- _Work to complete_
Produce a copy of every line in the records that holds the string "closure".

- _Material for the task_
=== Section Start ===
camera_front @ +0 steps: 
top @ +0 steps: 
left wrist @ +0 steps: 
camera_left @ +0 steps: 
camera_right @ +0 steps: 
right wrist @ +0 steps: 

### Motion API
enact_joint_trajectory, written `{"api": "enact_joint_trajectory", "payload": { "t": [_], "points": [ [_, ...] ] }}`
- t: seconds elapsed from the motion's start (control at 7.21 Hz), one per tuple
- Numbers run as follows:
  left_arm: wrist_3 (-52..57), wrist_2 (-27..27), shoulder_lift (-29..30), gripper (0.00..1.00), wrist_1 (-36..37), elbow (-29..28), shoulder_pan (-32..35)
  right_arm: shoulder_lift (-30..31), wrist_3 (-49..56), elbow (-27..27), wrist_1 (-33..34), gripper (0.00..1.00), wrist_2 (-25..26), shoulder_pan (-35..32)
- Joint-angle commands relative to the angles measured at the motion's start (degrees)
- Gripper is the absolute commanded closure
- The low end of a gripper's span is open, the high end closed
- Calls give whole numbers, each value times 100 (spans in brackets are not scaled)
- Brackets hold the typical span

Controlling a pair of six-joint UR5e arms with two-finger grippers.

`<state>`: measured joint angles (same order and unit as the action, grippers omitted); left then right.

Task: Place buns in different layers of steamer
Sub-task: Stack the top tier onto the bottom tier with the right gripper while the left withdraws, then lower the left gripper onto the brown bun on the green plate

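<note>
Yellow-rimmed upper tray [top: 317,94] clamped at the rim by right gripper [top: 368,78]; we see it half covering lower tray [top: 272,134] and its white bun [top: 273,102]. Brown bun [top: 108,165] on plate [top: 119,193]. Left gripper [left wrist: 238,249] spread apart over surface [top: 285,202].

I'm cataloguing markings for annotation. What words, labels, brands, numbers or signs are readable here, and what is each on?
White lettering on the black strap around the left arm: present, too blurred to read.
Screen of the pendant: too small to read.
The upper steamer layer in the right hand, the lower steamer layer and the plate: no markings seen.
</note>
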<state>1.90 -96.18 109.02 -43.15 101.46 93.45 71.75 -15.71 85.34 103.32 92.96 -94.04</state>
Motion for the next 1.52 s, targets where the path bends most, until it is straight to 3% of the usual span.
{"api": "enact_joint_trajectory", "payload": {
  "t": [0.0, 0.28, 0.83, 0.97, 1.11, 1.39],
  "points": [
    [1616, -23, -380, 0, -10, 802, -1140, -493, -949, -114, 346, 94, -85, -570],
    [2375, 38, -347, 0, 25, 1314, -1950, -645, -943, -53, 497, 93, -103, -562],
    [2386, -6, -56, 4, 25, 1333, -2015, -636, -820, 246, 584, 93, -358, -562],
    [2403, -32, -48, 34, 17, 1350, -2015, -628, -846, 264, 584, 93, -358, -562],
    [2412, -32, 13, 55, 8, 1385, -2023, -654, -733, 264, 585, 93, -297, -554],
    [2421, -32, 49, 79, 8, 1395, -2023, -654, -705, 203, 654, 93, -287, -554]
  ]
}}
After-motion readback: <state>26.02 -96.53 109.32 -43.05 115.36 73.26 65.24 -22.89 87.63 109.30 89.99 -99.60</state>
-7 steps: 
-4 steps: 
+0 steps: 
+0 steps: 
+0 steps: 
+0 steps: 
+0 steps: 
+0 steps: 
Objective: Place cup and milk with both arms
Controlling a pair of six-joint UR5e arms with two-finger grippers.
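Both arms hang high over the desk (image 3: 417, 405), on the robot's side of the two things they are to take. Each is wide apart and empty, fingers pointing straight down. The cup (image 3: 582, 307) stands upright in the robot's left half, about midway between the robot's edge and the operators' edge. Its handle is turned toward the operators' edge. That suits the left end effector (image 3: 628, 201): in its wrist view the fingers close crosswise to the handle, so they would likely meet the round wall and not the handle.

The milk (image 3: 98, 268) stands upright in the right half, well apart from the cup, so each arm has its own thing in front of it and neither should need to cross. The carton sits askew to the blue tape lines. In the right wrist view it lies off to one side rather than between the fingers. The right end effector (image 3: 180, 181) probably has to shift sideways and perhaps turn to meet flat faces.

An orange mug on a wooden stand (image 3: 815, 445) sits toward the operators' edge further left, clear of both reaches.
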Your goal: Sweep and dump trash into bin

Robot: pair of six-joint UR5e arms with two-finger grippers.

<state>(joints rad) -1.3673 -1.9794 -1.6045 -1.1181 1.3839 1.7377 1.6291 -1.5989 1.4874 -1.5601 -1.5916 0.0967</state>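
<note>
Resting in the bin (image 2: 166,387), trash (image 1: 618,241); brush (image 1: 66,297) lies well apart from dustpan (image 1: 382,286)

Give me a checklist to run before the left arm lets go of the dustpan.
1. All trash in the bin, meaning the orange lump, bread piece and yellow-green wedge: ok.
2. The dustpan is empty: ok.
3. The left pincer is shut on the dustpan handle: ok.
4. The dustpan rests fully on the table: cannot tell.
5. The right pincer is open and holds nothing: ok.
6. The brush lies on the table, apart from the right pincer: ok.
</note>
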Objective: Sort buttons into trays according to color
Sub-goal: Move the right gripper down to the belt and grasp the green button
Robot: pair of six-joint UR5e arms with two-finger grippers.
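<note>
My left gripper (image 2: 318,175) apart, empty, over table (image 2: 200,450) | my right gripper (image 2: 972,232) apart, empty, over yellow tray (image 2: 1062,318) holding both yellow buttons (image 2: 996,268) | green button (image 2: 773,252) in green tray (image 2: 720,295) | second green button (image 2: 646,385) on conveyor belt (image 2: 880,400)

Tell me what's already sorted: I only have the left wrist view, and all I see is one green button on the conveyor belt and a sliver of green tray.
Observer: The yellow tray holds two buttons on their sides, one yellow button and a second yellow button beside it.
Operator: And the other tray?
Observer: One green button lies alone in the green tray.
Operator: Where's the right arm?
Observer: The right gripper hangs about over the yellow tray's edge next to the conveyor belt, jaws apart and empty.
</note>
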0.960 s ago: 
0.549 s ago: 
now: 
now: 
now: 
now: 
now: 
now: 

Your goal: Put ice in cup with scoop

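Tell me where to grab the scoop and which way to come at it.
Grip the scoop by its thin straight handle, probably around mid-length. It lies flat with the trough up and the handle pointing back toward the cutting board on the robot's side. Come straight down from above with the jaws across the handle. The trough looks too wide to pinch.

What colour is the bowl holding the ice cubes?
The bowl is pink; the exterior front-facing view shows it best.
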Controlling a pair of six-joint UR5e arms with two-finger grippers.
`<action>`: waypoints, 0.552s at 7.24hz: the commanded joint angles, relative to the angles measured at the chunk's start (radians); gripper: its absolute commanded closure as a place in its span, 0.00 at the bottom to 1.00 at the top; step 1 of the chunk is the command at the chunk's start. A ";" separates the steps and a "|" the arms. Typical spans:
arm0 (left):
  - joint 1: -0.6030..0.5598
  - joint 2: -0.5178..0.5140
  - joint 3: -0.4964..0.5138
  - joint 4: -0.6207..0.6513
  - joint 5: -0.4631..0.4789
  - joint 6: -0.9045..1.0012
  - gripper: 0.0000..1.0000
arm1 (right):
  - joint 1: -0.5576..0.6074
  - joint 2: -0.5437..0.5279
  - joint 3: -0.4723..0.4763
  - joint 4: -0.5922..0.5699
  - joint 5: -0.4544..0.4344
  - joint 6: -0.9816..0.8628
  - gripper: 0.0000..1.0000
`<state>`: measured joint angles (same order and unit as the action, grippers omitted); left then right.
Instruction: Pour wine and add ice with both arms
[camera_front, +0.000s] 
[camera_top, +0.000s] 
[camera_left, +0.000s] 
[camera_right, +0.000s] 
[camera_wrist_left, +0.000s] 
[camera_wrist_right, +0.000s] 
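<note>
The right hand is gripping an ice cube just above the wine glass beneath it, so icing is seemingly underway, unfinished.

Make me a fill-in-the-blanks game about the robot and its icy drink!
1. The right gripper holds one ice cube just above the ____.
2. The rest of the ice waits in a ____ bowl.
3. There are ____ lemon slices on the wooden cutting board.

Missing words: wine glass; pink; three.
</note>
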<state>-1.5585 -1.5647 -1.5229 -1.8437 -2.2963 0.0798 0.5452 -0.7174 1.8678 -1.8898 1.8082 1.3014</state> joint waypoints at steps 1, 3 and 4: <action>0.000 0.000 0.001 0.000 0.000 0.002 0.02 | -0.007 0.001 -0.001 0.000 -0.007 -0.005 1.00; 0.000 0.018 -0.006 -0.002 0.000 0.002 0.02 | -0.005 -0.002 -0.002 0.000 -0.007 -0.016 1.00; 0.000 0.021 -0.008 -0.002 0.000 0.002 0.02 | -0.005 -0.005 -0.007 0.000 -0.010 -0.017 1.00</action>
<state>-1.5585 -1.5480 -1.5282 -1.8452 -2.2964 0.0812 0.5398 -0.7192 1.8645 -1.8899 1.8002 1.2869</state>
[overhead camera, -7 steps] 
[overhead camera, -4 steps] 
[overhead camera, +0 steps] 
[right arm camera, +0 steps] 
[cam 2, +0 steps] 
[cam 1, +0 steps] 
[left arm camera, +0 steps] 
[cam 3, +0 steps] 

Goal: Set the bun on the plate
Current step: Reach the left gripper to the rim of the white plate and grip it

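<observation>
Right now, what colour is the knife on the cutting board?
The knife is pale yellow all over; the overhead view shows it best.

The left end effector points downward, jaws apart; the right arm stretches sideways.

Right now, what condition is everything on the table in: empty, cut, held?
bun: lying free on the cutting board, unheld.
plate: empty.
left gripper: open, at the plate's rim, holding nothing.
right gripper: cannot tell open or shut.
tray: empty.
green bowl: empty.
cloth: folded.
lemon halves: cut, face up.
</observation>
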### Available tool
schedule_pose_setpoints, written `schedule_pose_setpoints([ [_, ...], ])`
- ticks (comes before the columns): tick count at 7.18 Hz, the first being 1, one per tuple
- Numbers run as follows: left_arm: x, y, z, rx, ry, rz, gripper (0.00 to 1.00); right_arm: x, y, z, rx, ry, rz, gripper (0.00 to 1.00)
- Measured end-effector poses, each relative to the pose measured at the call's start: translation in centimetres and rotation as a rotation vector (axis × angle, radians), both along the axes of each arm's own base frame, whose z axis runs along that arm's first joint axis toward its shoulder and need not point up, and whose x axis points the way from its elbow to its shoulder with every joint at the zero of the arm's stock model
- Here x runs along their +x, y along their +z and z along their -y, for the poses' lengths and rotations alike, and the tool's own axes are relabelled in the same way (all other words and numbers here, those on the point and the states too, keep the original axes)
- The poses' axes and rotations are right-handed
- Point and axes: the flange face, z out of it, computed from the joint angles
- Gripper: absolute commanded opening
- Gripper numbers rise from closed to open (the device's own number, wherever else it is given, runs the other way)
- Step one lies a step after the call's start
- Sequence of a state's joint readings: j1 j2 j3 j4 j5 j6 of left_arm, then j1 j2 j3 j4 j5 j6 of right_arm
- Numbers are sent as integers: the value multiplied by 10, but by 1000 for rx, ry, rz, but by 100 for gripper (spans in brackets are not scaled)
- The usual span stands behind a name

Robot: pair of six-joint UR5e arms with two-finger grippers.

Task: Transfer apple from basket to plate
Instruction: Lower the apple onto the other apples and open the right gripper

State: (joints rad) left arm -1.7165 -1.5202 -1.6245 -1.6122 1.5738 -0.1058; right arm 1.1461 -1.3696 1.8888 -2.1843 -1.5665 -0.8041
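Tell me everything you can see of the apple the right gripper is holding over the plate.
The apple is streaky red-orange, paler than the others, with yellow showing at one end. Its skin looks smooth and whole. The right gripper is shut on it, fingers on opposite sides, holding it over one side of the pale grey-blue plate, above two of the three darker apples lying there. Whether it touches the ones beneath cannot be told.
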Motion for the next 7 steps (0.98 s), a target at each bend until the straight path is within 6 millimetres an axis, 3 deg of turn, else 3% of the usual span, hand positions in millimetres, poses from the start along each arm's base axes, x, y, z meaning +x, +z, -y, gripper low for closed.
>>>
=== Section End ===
- _Written solution_
- Gripper is the absolute commanded closure
`<action>`: waypoints, 0.552s at 7.24hz: the commanded joint angles, relative to the angles measured at the chunk's start (radians); gripper: its absolute commanded closure as a place in its span, 0.00 at the bottom to 1.00 at the top; step 1 of the chunk is the command at the chunk's start. A ";" separates the steps and a "|" the arms. Typical spans:

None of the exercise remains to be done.